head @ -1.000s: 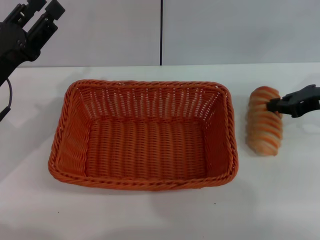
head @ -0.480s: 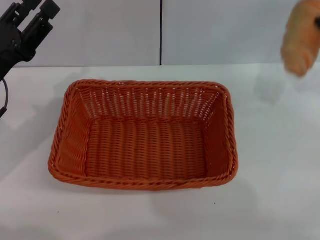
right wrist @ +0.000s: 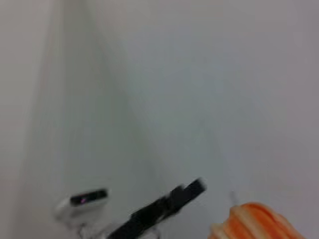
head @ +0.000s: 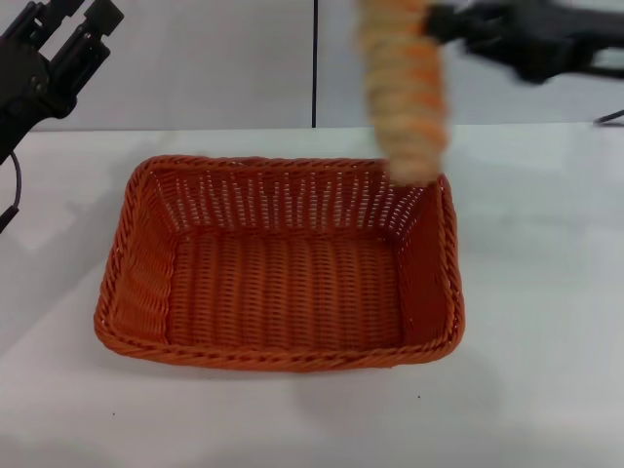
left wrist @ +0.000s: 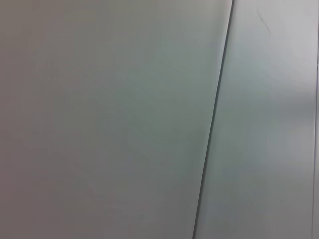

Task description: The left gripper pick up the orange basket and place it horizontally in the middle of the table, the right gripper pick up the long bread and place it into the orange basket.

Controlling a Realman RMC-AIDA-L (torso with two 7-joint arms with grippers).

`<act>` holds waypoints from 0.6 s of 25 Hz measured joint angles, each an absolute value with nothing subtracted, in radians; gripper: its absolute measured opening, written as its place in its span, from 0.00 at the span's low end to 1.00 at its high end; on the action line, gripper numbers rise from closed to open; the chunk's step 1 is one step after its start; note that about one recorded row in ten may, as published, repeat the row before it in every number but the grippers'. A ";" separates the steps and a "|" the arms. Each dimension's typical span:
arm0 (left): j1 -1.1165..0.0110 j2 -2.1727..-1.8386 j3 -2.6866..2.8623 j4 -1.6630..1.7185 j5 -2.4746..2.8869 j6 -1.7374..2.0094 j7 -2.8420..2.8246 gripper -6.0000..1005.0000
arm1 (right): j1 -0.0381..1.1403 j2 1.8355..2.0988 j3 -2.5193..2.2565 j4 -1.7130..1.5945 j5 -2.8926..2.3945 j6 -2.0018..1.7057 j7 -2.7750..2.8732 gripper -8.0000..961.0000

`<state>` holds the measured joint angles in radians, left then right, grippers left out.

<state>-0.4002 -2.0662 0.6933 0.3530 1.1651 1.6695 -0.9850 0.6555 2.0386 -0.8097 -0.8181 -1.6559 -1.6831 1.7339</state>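
The orange basket (head: 283,268) lies lengthwise across the middle of the white table (head: 546,322), and nothing is inside it. Above its far right corner the long bread (head: 405,93) hangs upright in the air, striped tan and cream, blurred by motion. My right gripper (head: 439,24) is shut on the bread's upper part, its black arm reaching in from the upper right. The bread's end (right wrist: 254,221) also shows in the right wrist view, beside a black finger (right wrist: 164,206). My left gripper (head: 68,21) is raised at the upper left, away from the basket, with its fingers apart.
A grey wall with a dark vertical seam (head: 314,58) stands behind the table. The left wrist view shows only that wall and seam (left wrist: 212,124). A black cable (head: 15,195) hangs by the left arm.
The right gripper lifted the bread off the table right of the basket and swung it up and leftward, now above the basket's far right corner. The left arm hardly moved.
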 joint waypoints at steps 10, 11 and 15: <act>-0.399 -2.065 0.693 0.353 1.152 1.659 -0.976 0.60 | 0.764 2.051 -1.001 -0.642 -1.709 -1.514 1.707 0.13; -0.398 -2.065 0.693 0.353 1.152 1.657 -0.973 0.60 | 0.762 2.051 -1.002 -0.642 -1.709 -1.511 1.707 0.15; -0.398 -2.065 0.693 0.353 1.151 1.655 -0.972 0.60 | 0.751 2.051 -0.998 -0.646 -1.709 -1.508 1.707 0.24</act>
<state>-0.3975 -2.0648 0.6934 0.3527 1.1507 1.6551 -0.9722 0.7510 2.0512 -0.9985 -0.6463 -1.7089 -1.5079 1.7068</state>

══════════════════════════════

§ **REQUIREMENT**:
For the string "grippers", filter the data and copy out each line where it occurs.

§ **SOLVED EXERCISE**:
Controlling a Realman RMC-AIDA-L (torso with two 7-joint arms with grippers).
`<act>` holds waypoints from 0.6 s of 25 Hz measured joint angles, each an absolute value with nothing subtracted, in radians; gripper: its absolute measured opening, written as its place in its span, from 0.00 at the span's low end to 1.00 at its high end; on the action line, gripper numbers rise from closed to open; the chunk's step 1 is one step after its start; note that about one recorded row in ten may, as published, repeat the row before it in every number but the grippers'. A ";" separates the steps and a "|" the arms. Each dimension's typical span:
`<state>` holds the measured joint angles in radians, left then right, grippers left out.

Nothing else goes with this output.